バイオテクノロジーの発展に伴い、人体への薬物の投与について色々な手法が生れました。 今までに経験した多くの問題の中心は、薬物が薬効を発揮する前に急速に拒絶反応を起こしたり排除が起こることです。 血流中で、より効果を発揮するためにタンパク質を変性させる多くの手法があります。 それらの中で糖鎖修飾とPEG修飾が多分、最もポピュラーなものです。 前者は、糖鎖をタンパク質に結合させ、後者は、ポリエチレングリコール(PEG)鎖を結合させる方法で、これらを“ヒゲ”のように結合させることにより、タンパク質の半減期が長くなり、また患者の血流中での加水分解や排除を少なくすることが可能です。

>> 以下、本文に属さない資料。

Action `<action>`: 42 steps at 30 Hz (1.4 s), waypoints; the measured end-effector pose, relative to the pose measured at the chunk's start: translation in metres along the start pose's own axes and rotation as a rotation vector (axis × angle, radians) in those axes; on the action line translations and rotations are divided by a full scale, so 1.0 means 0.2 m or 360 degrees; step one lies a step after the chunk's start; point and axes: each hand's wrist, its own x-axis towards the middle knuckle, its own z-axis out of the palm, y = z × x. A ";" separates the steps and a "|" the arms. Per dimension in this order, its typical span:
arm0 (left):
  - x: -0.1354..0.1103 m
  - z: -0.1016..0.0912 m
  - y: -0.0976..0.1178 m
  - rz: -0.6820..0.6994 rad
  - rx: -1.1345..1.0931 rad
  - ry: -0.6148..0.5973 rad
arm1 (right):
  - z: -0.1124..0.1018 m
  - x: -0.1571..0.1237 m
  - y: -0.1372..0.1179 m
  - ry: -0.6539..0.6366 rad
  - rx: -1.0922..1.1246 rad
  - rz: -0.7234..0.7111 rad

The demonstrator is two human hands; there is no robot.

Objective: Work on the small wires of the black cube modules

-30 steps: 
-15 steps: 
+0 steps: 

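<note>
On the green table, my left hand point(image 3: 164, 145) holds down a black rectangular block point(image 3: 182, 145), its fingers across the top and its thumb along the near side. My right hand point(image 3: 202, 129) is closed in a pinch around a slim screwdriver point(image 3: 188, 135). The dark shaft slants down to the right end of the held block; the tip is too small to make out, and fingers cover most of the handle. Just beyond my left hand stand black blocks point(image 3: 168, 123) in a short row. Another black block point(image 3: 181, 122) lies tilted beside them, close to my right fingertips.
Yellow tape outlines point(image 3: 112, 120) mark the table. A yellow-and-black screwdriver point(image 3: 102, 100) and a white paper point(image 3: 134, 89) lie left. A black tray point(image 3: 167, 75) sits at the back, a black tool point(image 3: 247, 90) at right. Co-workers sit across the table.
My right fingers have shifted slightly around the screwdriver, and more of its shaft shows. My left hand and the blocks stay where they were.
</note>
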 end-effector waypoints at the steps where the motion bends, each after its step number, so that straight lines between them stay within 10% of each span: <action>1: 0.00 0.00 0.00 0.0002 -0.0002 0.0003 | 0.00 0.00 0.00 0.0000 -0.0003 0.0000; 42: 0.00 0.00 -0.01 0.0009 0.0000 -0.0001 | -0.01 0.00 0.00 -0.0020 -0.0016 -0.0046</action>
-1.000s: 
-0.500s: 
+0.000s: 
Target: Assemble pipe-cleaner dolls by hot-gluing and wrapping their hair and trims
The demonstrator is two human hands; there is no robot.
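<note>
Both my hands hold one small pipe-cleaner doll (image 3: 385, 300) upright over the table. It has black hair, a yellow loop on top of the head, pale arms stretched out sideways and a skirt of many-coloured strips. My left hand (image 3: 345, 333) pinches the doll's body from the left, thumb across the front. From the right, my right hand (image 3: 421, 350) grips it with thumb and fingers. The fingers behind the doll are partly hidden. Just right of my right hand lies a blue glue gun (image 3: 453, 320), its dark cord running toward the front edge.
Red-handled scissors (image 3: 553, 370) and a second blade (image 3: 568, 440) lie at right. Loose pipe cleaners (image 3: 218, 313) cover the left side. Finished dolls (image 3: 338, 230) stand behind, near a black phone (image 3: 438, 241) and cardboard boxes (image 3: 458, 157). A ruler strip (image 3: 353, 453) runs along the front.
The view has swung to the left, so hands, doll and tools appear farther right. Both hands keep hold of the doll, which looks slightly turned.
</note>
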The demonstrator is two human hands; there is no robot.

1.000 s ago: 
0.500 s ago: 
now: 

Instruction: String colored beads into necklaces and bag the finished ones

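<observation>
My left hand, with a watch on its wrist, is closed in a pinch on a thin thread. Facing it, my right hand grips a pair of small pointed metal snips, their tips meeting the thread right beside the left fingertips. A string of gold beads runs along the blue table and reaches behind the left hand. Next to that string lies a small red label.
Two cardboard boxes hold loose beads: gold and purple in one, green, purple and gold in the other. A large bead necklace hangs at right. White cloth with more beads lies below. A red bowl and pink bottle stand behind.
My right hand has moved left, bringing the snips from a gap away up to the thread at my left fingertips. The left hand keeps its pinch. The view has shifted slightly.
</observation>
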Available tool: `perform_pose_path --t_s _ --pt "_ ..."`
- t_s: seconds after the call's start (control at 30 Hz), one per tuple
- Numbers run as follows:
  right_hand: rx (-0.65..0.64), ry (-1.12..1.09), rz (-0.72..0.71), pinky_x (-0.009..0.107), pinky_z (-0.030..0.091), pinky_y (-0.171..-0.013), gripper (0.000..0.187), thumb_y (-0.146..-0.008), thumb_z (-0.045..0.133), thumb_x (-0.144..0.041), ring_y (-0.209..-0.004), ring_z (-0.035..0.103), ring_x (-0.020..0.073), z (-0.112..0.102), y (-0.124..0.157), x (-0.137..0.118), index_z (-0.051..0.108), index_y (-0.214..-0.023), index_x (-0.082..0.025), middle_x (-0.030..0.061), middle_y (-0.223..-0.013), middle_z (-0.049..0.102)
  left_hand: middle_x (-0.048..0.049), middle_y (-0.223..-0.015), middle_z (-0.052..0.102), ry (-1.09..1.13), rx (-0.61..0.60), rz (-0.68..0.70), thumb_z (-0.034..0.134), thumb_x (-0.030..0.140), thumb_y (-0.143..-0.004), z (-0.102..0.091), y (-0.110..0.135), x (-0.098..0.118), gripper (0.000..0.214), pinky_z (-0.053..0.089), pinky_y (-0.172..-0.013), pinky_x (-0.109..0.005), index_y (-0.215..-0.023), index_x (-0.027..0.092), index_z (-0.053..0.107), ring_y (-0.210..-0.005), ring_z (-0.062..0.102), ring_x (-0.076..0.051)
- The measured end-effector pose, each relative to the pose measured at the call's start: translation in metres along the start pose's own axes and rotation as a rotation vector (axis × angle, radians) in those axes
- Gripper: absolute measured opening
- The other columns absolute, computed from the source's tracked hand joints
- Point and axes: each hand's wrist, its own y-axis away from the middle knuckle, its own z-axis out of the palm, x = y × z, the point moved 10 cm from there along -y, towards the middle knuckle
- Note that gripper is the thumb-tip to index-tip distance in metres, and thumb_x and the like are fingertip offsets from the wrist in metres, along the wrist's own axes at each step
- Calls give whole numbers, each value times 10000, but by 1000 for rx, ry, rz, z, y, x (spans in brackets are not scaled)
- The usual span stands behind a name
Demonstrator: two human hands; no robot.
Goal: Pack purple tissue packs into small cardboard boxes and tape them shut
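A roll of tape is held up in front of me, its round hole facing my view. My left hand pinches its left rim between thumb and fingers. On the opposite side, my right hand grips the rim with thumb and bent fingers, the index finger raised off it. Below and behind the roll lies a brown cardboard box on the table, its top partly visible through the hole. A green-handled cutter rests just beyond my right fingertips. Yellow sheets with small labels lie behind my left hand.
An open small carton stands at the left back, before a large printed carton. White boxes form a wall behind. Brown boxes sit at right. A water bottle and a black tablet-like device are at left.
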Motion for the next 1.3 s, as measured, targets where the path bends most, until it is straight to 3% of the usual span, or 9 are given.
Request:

このアプリケーションノートではモノクローナル抗体のPEG修飾前後について測定したものです。 図１に示されるように抗体はピーク全域にわたり150Kダルトンの一定の分子量を示しています。 反復法を用いてタンパク質１個当たりに結合したPEGの数が計算され、図示されています。 クロマトグラフ装置としてHP1050HPLCシステムにminiDAWN多角度光散乱検出器、Wyatt/OptilabDSP干渉型屈折計、ファルマシア社のSuperrose1230/10HRカラムを接続して測定されました。

結果はPEG修飾前後の特性を最も顕著に現しています。 今まで難しかったタンパク質に結合するPEGの数を簡単に測定できます。 このようにminiDAWN(r)を用いることにより実験法が非常に簡単になりました。

図1：PEG修飾前の150Kダルトンのタンパク質。ピークの全領域にわたり一定の分子量であることに注目。

図2：PEG修飾された同じタンパク質。PEGの結合数によりピーク中の分子量が劇的に変化していることに注目。